Directions>
Please output the listing exactly as it stands, but omit any images.

Given data>
= Beginning of Section =

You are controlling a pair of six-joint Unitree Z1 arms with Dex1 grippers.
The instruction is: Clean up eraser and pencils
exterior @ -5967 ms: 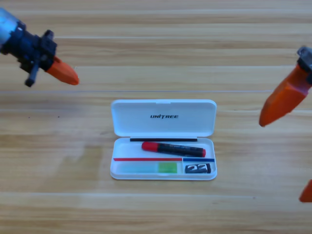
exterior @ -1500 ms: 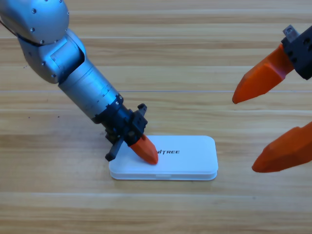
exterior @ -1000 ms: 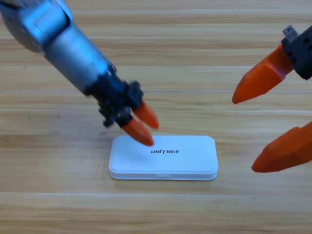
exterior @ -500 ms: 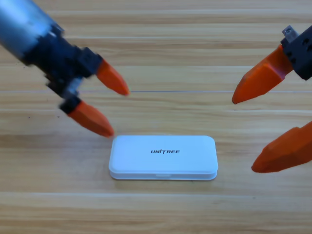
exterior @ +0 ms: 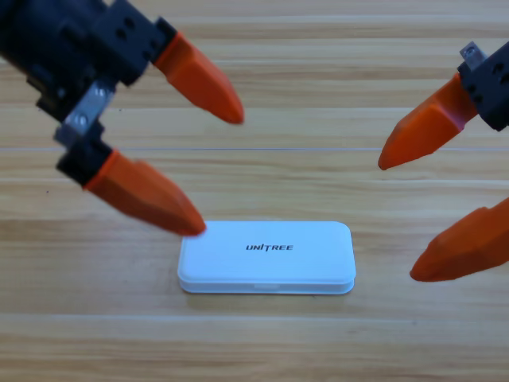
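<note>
White case (exterior: 266,257): lying shut, low centre of the wooden table (exterior: 318,79); eraser and pencils hidden from sight.
Left gripper (exterior: 211,171): hanging upper left, jaws gaping apart.
Right gripper (exterior: 402,219): waiting right edge, jaws spread wide.

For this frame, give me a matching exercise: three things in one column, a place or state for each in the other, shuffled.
Things:
1. white case
2. left gripper
3. right gripper

Place or state:
A. jaws open, at the picture's right edge
B. shut, lying flat on the wooden table
C. jaws open, in the upper left, lower tip by the case's corner

Pairs: 1-B, 2-C, 3-A
</note>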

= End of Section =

Response area>
You are controlling a pair of six-joint Unitree Z1 arms with Dex1 grippers.
The instruction is: Clean up eraser and pencils
exterior @ -5967 ms: 
exterior @ -1500 ms: 
exterior @ -1000 ms: 
exterior @ -500 ms: 
exterior @ +0 ms: 
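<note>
White case (exterior: 266,257): lying shut, low centre of the wooden table (exterior: 318,79); eraser and pencils hidden from sight.
Left gripper (exterior: 211,171): hanging upper left, jaws gaping apart.
Right gripper (exterior: 402,219): waiting right edge, jaws spread wide.

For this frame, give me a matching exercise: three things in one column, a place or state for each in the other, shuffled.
Things:
1. white case
2. left gripper
3. right gripper

Place or state:
A. jaws open, at the picture's right edge
B. shut, lying flat on the wooden table
C. jaws open, in the upper left, lower tip by the case's corner

Pairs: 1-B, 2-C, 3-A
</note>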

No additional output is expected.